The soldiers struggled with conflicting demands. They’d been sent out to make friends with civilians, but suddenly faced bullets whizzing down from rooftops and paint grenades being lobbed at them from balconies.
Every soldier knew that ten per cent of the population was getting paid extra to support the insurgency and the banter between troops and civilians quickly got replaced by suspicion. It might only be a training exercise, but every soldier had a real-world incentive to do well: a good performance could lead to promotion and the higher wages that came with it, a bad one to a stagnant career or even redeployment to a less prestigious back up unit.

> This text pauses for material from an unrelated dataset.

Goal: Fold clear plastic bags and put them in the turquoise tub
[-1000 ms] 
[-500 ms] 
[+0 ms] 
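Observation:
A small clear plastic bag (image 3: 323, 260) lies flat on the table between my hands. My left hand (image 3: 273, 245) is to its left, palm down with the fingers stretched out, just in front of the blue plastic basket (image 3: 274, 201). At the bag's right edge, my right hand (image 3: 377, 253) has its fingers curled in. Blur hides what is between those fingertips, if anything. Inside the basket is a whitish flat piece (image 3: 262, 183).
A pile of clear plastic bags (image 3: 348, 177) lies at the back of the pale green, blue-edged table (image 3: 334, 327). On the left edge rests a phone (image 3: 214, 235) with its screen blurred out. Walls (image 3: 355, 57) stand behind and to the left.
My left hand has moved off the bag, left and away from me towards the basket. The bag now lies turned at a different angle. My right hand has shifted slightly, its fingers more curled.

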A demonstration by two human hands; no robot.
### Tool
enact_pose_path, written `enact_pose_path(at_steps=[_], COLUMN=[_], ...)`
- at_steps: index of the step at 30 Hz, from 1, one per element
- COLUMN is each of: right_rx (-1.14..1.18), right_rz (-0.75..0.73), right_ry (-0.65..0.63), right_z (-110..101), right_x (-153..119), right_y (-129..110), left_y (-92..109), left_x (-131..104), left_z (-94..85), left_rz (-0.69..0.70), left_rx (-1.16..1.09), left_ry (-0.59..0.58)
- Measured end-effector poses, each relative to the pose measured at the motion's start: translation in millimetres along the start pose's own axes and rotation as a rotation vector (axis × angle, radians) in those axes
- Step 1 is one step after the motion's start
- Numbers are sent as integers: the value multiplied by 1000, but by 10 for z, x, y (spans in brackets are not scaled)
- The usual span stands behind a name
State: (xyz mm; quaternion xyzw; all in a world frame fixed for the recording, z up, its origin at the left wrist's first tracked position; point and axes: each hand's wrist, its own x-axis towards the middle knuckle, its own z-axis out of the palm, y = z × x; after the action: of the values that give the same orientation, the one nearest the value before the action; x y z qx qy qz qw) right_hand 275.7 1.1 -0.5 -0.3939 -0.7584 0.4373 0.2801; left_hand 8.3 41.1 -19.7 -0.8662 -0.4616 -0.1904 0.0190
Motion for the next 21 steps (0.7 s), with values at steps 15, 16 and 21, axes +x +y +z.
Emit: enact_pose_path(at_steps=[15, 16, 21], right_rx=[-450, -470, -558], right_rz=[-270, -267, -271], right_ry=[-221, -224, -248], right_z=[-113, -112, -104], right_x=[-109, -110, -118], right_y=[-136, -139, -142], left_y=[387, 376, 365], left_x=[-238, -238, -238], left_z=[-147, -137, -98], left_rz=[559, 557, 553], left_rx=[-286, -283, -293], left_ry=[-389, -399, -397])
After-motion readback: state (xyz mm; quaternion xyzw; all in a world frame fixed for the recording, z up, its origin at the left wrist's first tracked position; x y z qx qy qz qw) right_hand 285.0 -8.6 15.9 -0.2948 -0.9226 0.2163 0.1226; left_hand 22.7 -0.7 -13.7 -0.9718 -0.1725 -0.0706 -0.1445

Within twenty minutes of the attack on the drones, General Shirley had ordered dozens of extra checkpoints to stop insurgents from moving about freely. In the most troubled areas soldiers announced curfews and told everyone to get indoors.
Many college-age civilians had been drinking and got aggressive because they didn’t want to be shut up inside bland apartments at eight-thirty in the evening. They faced being stopped and searched by angry troops for the second or third time in a matter of hours and even though it wasn’t for real, people got angry having to queue at a checkpoint for ten minutes just so they could walk to the next street to visit a friend or buy groceries.
Kazakov’s detached house was vulnerable to a surprise raid, so he joined the kids in the comparative anonymity of the apartment block. Sweating and breathless, everyone piled into the girls’ apartment, threw down their equipment packs and sprawled over the furniture.
‘How’s my eyes and ears?’ Kazakov asked, as Kevin came out of a back bedroom with binoculars hanging around his neck.
‘Good,’ Kevin smiled, although he was still upset that he hadn’t been allowed on the main raid with all the others. ‘A team came into this building searching door to door. I ran down to the third floor and set up a booby trap with the paint grenade like you showed me. Took out all three of them.’
‘Nice work,’ Kazakov nodded. ‘And the SAS snipers?’
‘Seems to be working out,’ Kevin nodded. ‘They shot up all the soldiers hanging out near the canteen and grenaded the roadblocks until they all pulled out of the area. I haven’t seen any army for over half an hour.’
Meryl came through from the kitchen holding a plastic tray stacked with steaming pizza slices. ‘Where’s the other two?’ she asked, as the kids all grabbed food.
‘Kerry and Sarge are dead. James is hiding out.’
‘Shall I save some food for him?’ Meryl asked.
Kazakov shook his head. ‘I’ve told him to hide out overnight in case he’s being tailed.’
‘He sounded really pissed off when Mr Kaz told him,’ Bethany grinned.
‘More pizza for us,’ Jake smiled, as he grabbed a second slice.
‘What about all this equipment?’ Lauren asked. ‘We’re sitting ducks if the army starts searching this building.’
‘We sit tight,’ Kazakov said firmly, as he pulled a small video receiver out of his trouser pocket. ‘We keep all the weapons here. Someone will have to keep lookout on the front and rear exits. If the army shows up for some reason, we should have time to mount an ambush on the staircases before they get close.’
The apartment had a wall-mounted TV with a protective Perspex screen over it.
‘This should be good,’ Kazakov said, grinning like a kid with sherbet as he ran an AV lead from the receiver to the TV. He cursed the remote until he found a button that brought up a grainy colour image. It looked like the edge of a desk and a couple of blurry computer screens set at a slanted angle. A date and timecode scrolled at the bottom of the image.
‘Nice camerawork, Spielberg,’ Jake grinned.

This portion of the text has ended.